Indian Energy Exchange Target Price Raised to Rs 135: Prabhudas Lilladher
Indian Energy Exchange Sees Lower Than Expected PAT in Q4FY26
Indian Energy Exchange (IEX) has reported a Profit After Tax (PAT) of INR 1,240 million for the fourth quarter (Q4) of financial year 2026, marking an 11% year-over-year (YoY) growth. However, this figure falls short of the estimates provided by research firm Prabhudas Lilladher and the consensus estimates, by 8%.
| Product | Q4FY26 Volume (BU) | YoY Growth | FY26 Volume (BU) | YoY Growth |
|---|---|---|---|---|
| Total Volumes | 46.6 | 21% | 160 | 15% |
| TAM Market | N/A | N/A | N/A | N/A |
The growth in total volumes for Q4FY26 can be attributed to an increase in volumes across all products except the TAM market. Furthermore, the FY26 volume stood at 160 billion units (BU), marking a 15% YoY growth. To mitigate the risks associated with market coupling, IEX is diversifying its portfolio by entering the proposed Indian Coal Exchange (ICX). This move is expected to reduce dependence on power volumes and minimize market coupling risks. The Indian Energy Exchange (IGX) and the proposed ICX will offer IEX diversification beyond electricity.

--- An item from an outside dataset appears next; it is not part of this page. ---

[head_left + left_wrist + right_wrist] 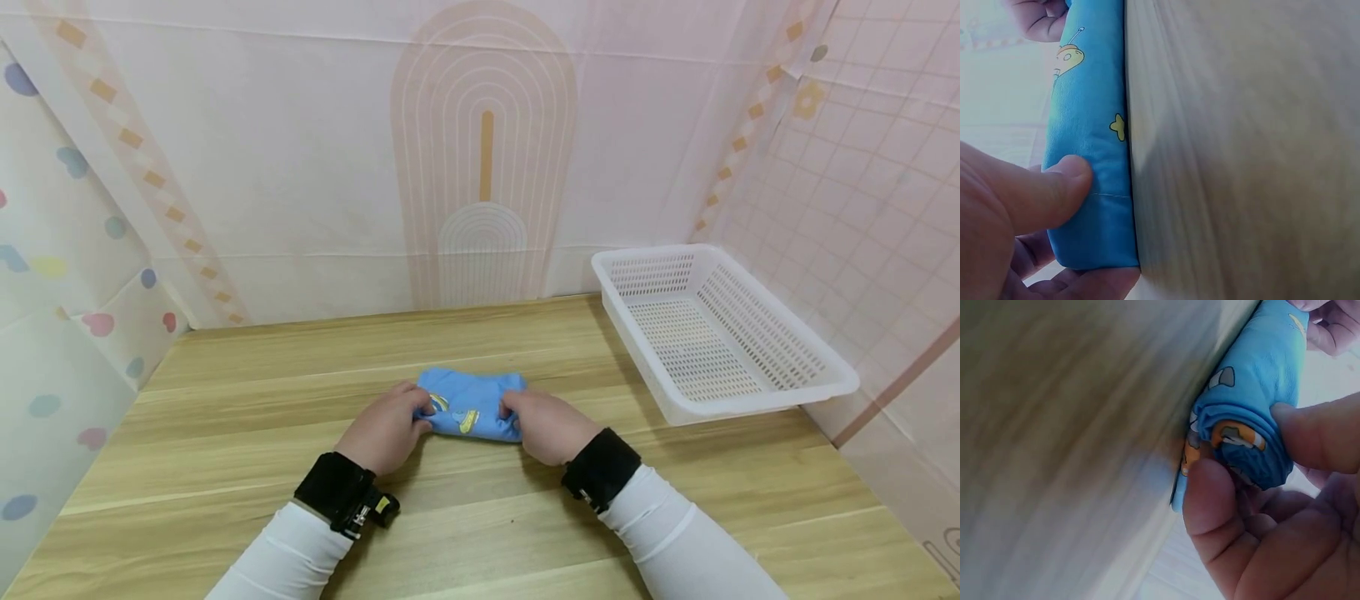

The draft on market coupling has been released by the Central Electricity Regulatory Commission (CERC), although the actual timeline for implementation has been delayed. Despite this, market coupling remains on the cards.
Outlook and Recommendation
Given the expected moderation in volume growth to approximately 10% post-market coupling from a Compound Annual Growth Rate (CAGR) of ~20% over FY20-25, Prabhudas Lilladher believes that IEX will likely trade at a lower valuation multiple compared to historical levels. The research firm retains a 'HOLD' rating on IEX with a target price of Rs135, based on a price-to-earnings ratio (P/E) of 20x for the estimated earnings per share (EPS) in FY28.
Investor Takeaway
Investors should be cautious with Indian Energy Exchange due to expected moderation in volume growth.